陆羽长叹一声,摇头说道:“用兵讲究出其不意,药葛罗自然不会大摇大摆走咱们这条官道。如今叛军兵分三路压向长安,势不可挡!”
仆固琳从车篷下探出脑袋,慌忙问:“我爹爹呢?爹爹在哪里?”
陆羽厉声道:“吐番当先锋,回纥继后,你爹是贼帅,自然更在回纥之后压阵。”
仆固琳听“贼帅”二字十分刺耳,又见陆羽脸色难看,不由急惧交加,哇地哭出声来。陆羽心知不该对她动怒,压压怒火,道:“咱们或许还赶得上你爹,唉,只是牛车太慢。”
仆固琳边哭边爬下牛车,骑上药葛罗送她的小红马,狠狠一鞭,那红马撒开四蹄狂奔。陆羽三人急忙撇下牛车,骑马追上。
疾追数日,来到灵州鸣沙府。这里是进入阳关第一个繁华处,水肥草美,绿树葱茏,景色有些与江南相似。四人尚未入城,见城外有一队兵卒巡逻而过,仆固琳一眼认出那是爹爹率领多年的朔方军兵士,忙勒马叫道:“朔方军在此,我爹也一定在此!”
颜颇急忙向路边行人打问,那人指着南方说:“离城五里有鸣沙山,朔方军就驻扎在山下。”
一路上陆羽等常听人说起“沙岭晴鸣、药泉永澈”的绝世美景,说那鸣沙山突兀耸起于沙漠,东西长四十余里,南北宽约二十余里,峰峦陡峭,山脊如刃。晴天从山顶滑下,沙子摩擦会发出隐隐雷鸣。
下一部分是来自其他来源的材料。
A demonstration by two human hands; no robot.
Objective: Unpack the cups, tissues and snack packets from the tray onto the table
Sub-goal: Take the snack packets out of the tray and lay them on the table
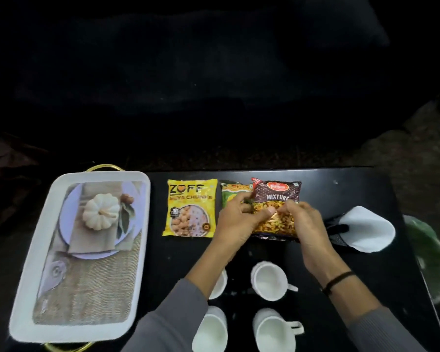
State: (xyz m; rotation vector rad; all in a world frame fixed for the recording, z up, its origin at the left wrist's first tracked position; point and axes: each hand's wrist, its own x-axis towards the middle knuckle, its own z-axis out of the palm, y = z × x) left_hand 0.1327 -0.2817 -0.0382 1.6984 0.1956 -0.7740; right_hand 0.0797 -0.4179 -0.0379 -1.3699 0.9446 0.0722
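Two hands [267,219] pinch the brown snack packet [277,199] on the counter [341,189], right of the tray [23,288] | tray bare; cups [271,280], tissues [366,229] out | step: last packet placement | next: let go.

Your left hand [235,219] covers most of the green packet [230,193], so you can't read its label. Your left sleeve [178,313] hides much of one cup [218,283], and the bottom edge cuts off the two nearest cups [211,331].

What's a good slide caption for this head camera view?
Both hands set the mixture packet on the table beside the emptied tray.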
古人称它为“神沙山”,至晋代方改称“鸣沙山”。
而那药泉躲在鸣沙山怀抱中,无论黄沙如何肆虐,它澄清如镜永不干涸,水质甘冽,有治病的奇效,故名“药泉”。
四人听说仆固怀恩驻扎鸣沙山下,立即转身向南,不多时只见前方营帐林立,心知定是仆固怀恩的叛军无疑。小十爷呼喊一声,打马直向军营飞奔,眨眼把三位同伴甩下老远。
她策马跃过一些沟壑,冷不防路旁搭来两根长钩,把小红马钩翻在地。几名朔方军卒从草丛中滚出,紧紧摁住小十爷。小丫头摔一脸泥沙,气得大叫:“放手哇,我要找爹爹!”
兵爷们哄然笑问:“谁是你爹?咱们跟朝廷开战,你爹迟早送命,快叫你娘改嫁去吧。”
仆固琳怒道:“你们瞎了?瞧瞧我是谁?!”
兵爷一愣,不由自主松开手。仆固琳翻身爬起,顺手摸过马鞭夹头夹脑抽去,尖叫道:“蠢蛋!蠢蛋!我爹在哪里?”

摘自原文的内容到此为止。